I think about this all the time. Waking up in the morning, looking in the mirror, and seeing someone wholly different staring back. These days I’d give anything to be the old me, the pre-accident me, who could sit at my old lunch table and chat about nothing. The pre-accident me who aspired to be more like Lauren Drucker, former benevolent ruler and social chair of Mapleview. I really wouldn’t mind being entirely full of shit, so long as I didn’t notice.
“There’s this guy Trey who teaches me guitar,” David says. “He kind of pisses me off, actually, but he’s just the type of guy everyone likes. He always knows exactly what to say. Like has annoyingly pitch-perfect radio waves. So I guess him?”
“I used to want my metaphorical radio waves to play music that was, like, quirky but also perfectly curated, you know? Something cool. But now I feel like I’ve become traffic on the hour.”
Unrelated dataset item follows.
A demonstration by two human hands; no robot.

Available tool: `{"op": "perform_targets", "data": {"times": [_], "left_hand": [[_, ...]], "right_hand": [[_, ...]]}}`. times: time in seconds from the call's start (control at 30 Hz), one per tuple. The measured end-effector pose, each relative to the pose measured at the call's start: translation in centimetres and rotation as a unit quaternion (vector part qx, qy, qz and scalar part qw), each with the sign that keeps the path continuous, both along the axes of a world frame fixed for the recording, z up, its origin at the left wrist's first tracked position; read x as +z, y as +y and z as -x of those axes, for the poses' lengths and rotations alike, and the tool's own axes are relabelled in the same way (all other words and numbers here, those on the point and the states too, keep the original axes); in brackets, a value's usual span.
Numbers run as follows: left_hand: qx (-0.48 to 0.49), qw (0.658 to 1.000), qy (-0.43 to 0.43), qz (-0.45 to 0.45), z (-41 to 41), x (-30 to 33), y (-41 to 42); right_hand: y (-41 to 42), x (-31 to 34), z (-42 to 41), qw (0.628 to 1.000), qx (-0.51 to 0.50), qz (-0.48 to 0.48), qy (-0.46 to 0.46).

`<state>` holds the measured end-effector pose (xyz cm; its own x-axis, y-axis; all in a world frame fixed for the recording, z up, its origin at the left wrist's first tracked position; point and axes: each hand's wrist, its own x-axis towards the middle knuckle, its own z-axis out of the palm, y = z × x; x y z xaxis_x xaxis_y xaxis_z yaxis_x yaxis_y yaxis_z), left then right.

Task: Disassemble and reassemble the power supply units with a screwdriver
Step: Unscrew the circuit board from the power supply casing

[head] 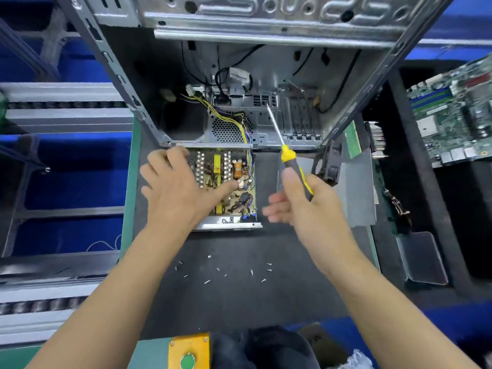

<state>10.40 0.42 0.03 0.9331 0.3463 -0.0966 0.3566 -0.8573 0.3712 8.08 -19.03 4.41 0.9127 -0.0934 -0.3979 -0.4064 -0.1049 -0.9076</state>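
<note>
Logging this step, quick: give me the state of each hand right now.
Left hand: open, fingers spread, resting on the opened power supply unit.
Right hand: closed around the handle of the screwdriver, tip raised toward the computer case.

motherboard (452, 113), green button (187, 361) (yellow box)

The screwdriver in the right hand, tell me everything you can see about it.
The screwdriver has a yellow and dark grey handle that looks like plastic and rubber, and a slim bright metal shaft. The right hand grips the lower handle, thumb lying along it. It is held tilted, tip pointing up and away toward the back panel of the open computer case. The tip seems to hang in the air.
</note>
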Motion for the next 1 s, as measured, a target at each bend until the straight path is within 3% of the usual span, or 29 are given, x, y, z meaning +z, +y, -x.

“You are so not traffic on the hour,” he says, and to my dismay dabs at his chin with a napkin. “Though I wouldn’t mind even being that. Reliable, informative, albeit repetitive. At least people actually listen to it.”
“I think your signal is in Morse code,” I say with a smile.
“When I was eight, I taught myself Morse code. The clicks are highly irritating.”
I lean over and for no reason I can think of—maybe because I have nothing smart to say, maybe because with David I feel like someone else entirely, I want to be someone else entirely—I take a lick of his ice cream. The vanilla part. He stares at my lips, as shocked as I am.
“Sorry,” I say. “I liked your order better.”
“The cold medicine is not for me. Just to be clear,” he says.
“Wasn’t worried.”
I wonder what would happen if I looked into a mirror right now. Who would be staring back at me? Did time just leap forward with that single lick?
—
Later, when I’m home in my room working on a problem set, though it’s long past time to go to sleep, I receive my very first text from David.
David: I am usually anti-text, but I thought I’d make an exception.
Me: I’m honored. Why the staunch anti-text stance?
David: I have trouble conceptualizing the idea of words traveling like this. And I worry that how they sound to me might sound different to you. I’m not good with tone.
Me: I should know to expect a real answer from you. But still. It’s surprising.
David: When you ask a question, you get an answer.
I take my phone and snap a quick selfie. Me in my pajamas, hair in a bun on top of my head, giving him a thumbs-up. Far from a pretty picture, but I think it would offend David if I put a filter on it. I press send.